I kept my gaze over his head, at the bushes in the patio, which were perfectly still, there was no breeze. “Some stories have been told. Parts of stories.”
“About airplanes.”
“Yes.”
“And how we fell.”
“Yes.”
“Are these things still happening?”
“No. Not here.”
“In other places?”
“Who knows?”
“Do the stories scare you?”
“No. I don’t know.” The cigarette was gone, too fast, reduced to a stained filter I crushed in the ashtray and abandoned. The taste lingered bitterly in my mouth. I forced myself to look at him. He was staring at my parents’ wedding photograph on the bookshelf.
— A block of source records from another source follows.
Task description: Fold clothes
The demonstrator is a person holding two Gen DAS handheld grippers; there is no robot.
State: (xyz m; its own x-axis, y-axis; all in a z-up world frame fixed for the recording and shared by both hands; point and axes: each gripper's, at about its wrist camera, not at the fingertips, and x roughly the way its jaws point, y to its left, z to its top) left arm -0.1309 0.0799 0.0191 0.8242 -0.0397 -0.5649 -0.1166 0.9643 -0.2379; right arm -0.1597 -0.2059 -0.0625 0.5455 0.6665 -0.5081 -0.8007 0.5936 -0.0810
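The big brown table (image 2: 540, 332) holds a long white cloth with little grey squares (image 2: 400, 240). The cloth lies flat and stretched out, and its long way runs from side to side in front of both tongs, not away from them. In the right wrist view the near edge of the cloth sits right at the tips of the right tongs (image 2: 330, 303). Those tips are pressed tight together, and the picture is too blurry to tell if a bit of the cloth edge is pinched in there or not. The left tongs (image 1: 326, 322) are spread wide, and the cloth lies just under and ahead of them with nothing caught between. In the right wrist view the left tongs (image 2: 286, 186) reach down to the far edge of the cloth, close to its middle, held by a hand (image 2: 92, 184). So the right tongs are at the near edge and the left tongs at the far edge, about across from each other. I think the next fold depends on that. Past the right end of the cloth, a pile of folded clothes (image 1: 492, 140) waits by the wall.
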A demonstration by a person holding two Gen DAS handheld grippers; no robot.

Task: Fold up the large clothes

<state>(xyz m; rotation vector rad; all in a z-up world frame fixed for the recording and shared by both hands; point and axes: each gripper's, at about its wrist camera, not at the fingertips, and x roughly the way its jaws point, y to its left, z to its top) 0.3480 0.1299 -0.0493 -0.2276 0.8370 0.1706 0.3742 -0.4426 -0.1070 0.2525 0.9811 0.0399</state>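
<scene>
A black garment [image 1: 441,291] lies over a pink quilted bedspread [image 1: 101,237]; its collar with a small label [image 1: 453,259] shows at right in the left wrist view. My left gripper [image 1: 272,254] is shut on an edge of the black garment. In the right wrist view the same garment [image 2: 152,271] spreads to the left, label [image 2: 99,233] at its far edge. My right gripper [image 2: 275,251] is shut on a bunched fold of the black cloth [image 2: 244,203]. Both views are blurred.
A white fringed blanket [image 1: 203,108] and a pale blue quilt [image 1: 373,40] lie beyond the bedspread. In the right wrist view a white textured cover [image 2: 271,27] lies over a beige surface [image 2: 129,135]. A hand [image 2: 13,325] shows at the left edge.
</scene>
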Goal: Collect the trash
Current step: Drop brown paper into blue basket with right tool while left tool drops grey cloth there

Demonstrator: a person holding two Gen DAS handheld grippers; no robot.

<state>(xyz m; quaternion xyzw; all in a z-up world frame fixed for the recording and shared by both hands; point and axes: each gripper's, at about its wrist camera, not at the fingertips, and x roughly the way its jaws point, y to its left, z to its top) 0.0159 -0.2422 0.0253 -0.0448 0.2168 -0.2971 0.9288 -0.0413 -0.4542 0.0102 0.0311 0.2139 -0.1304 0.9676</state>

His cheekbone jutted toward them like an arrow.
“Tell me about them.”
The room seemed suddenly deficient of air, a hostile place to breathe. “What about them?”
“Who are they?”
“My parents.”
He didn’t move and didn’t soften. “Yes. But who?”
“Their names?”
“Who.”
I wanted to shake him, shake the edge out of his voice, a new edge I didn’t want to understand. “They met at her cousin’s wedding. They’re both from Buenos Aires, although her family has land in the north.”
“And?”
“And … he was already an officer. She wanted to be an artist, a painter, but she had given it up by then.”
“Why?”
“Why did she give it up?”
“Yes.”
“I don’t know. I think her father forced her.”
“How?”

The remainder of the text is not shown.